IMF Slashes Global Economic Forecast

Facts

  • In its bi-annual World Economic Outlook published Tuesday, the Washington-based International Monetary Fund (IMF) warned that a third of the world's economy would face a recession next year and advised central banks to "stay the course" in raising interest rates.
  • The IMF reduced its 2.9% global growth forecast from July to just 2.7%, though it remains at 3.2% for 2022. According to IMF chief economist Pierre-Olivier Gourinchas, the world's three largest economies — the US, China, and the eurozone — "will continue to stall" in 2023.
  • While US growth is predicted to reach 1.6% this year, eurozone growth is forecast at just 0.5% as Europe struggles with spiking gas and energy costs. Following the British government's proposed tax cuts, instability in UK markets has also weakened the pound, with Gourinchas advising that politicians need to unify with the Bank of England to devise a coherent fiscal strategy.
  • Meanwhile, growth in China has been revised to a reduced projection of 3.2% in 2022 and 4.4% the following year. Strict responses to COVID outbreaks have stalled the country's productivity and contributed to global supply chain delays, while the nation's property sector — which makes up roughly 20% of the country's economic activity — has seen a rapid decline.
  • Michael Gapen, the chief economist for the Bank of America, has said he expects around six months of relatively high unemployment and a "mild" recession. He also warned that hawkish rises in interest rates by the US Federal Reserve (Fed) might dampen a potential bounceback from an anticipated loss of approximately 175k jobs per month in early 2023.
  • Global inflation is expected to hit a high of 8.8% this year before declining to 6.5% in 2023.

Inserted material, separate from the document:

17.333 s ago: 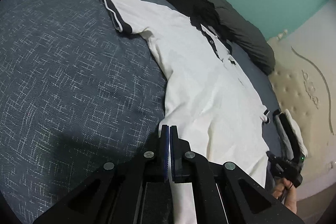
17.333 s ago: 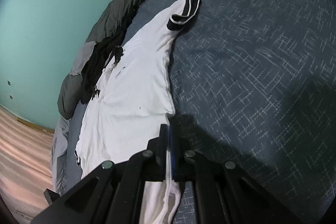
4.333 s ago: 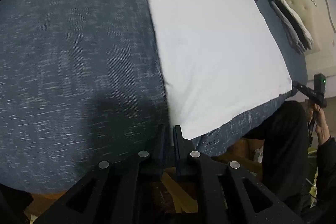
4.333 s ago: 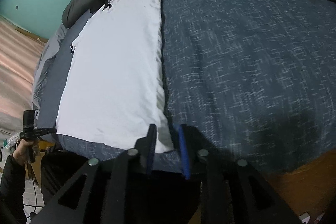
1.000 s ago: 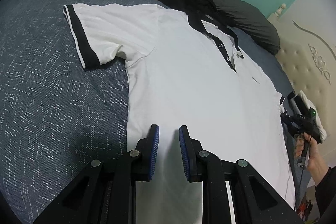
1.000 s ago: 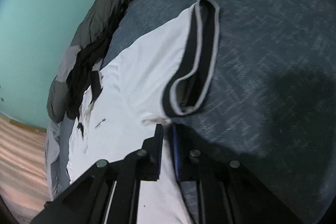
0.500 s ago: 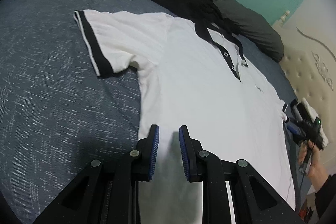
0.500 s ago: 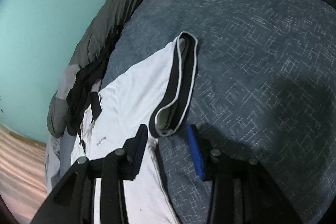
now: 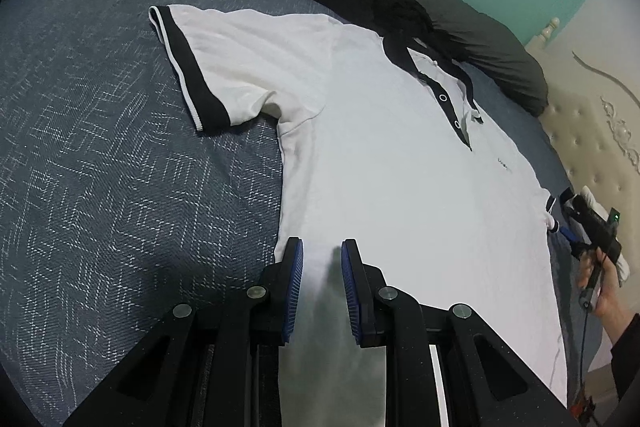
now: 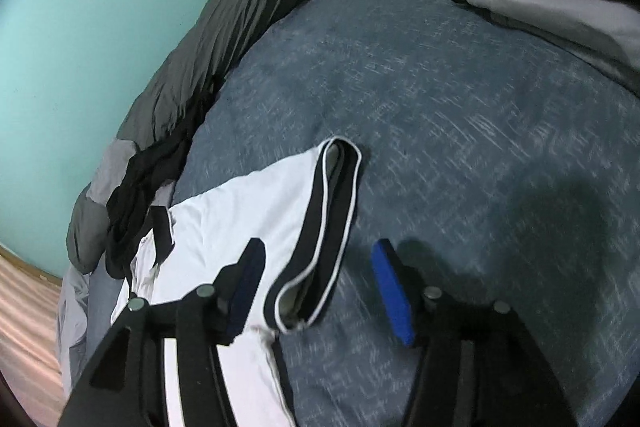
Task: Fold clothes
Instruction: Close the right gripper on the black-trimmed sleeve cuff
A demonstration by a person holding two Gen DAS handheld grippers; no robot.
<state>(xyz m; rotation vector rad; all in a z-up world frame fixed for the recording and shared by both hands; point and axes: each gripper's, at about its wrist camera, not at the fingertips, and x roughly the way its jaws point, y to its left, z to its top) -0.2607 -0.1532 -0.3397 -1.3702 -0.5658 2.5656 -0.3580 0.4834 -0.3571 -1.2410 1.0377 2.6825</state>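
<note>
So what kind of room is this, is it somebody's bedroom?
Most likely a bedroom. There is a big bed with a blue-grey cover, a padded headboard at one end, and a white shirt spread out flat on it.

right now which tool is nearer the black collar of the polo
Left. The left tool is over the shirt body below the collar; the right tool is out at the sleeve cuff.

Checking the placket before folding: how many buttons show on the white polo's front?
2. One button sits just below the black collar; the other lies lower on the polo's placket. Another may hide under the collar.
</note>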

Sources: Guardian, Al Jazeera, CNN, Daily Caller, and New York Times.

Narratives

  • Republican narrative, as provided by Townhall. Despite Biden's claims that he's leading the US through this historically turbulent economic period, Americans are facing a looming recession, inflation at a four-decade high, and the impending loss of tens of thousands of jobs. The Fed is now pushing up interest rates at the cost of US labor markets to tackle the result of Democratic overspending policies — evidence that Biden's tenure is an abject failure.
  • Democratic narrative, as provided by CBS. Economic decline and a looming recession aren't specific to the US; they're hitting nations across the globe as a result of geopolitical instability caused by the war in Ukraine and the ongoing recovery from the pandemic. The Fed's aggressive response to inflation is adding to global pressures, but central banks — and politicians — have been put in an impossible position. A single political party cannot be held responsible for this situation.